The International Arab Journal of Information Technology (IAJIT)


Determining PolyCystic Ovarian Syndrome Severity from Reddit Posts using Topic Modelling and Association Rule Mining

Nowadays social media plays a vital role in various real-time applications, especially in healthcare applications. PolyCystic Ovarian Syndrome (PCOS) is a condition that affects females between the ages of 15 and 35 who are of reproductive potential. The symptoms of PCOS are hormonal issues, irregular periods, weight gain, follicles, infertility, excessive hair growth in the skin, hair loss, acne, pimples, dark scars, and depression. Most of the earlier researchers analyzed the PCOS based on clinical text and health records using a machine learning approach. The main motivation of this proposed work is to predict the upcoming PCOS symptoms based on current symptoms and find the severity of the PCOS from Reddit users.
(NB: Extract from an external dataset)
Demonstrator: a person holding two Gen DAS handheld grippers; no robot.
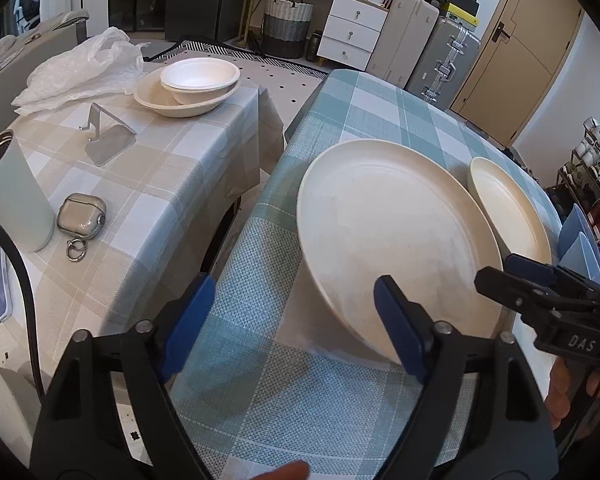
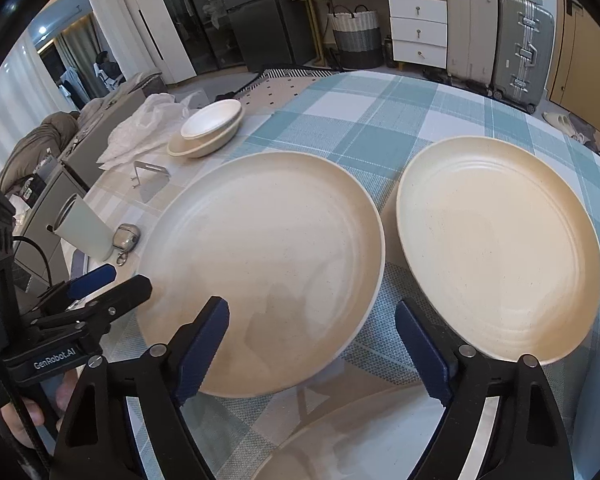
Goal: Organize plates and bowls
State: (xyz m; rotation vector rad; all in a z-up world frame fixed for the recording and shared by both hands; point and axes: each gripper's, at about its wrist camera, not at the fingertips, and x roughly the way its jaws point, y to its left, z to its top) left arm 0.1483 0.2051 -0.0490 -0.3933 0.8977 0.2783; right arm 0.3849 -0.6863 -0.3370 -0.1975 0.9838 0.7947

This is done by collecting head symptoms from Gynecologists, gathering present symptoms from Reddit users, collecting unstructured data is pre-processed and PCOS sub symptoms are extracted using Bag of Words. The sub symptoms are mapped into head symptoms using Latent Dirichlet Allocation (LDA) for dimension reduction. The major issue in that approach is a single user has experienced the same type of symptom multiple times. This issue is solved by implementing a novel method called Symptom Segmentation and grouping Labeled Latent Dirichlet Allocation (SSG_LLDA) is designed to reduce the dimensionality and map the social media users sub symptoms into head symptoms. Association Rule Mining (ARM) with Apriori is employed to produce the frequent symptoms, and effective rule sets, and form the distinctive symptom patterns. Among several mini-mum support and confidence metrics, 0.02 and 0.1 delivers the best rule sets and symptom patterns. Based on rulesets of symptom patterns and combinations, the severity of PCOS is determined for Reddit users. The novelty of this work is the construction of PCOS symptom patterns from topic modelling results instead of original data so the dimensionality of the features is reduced and more scalable.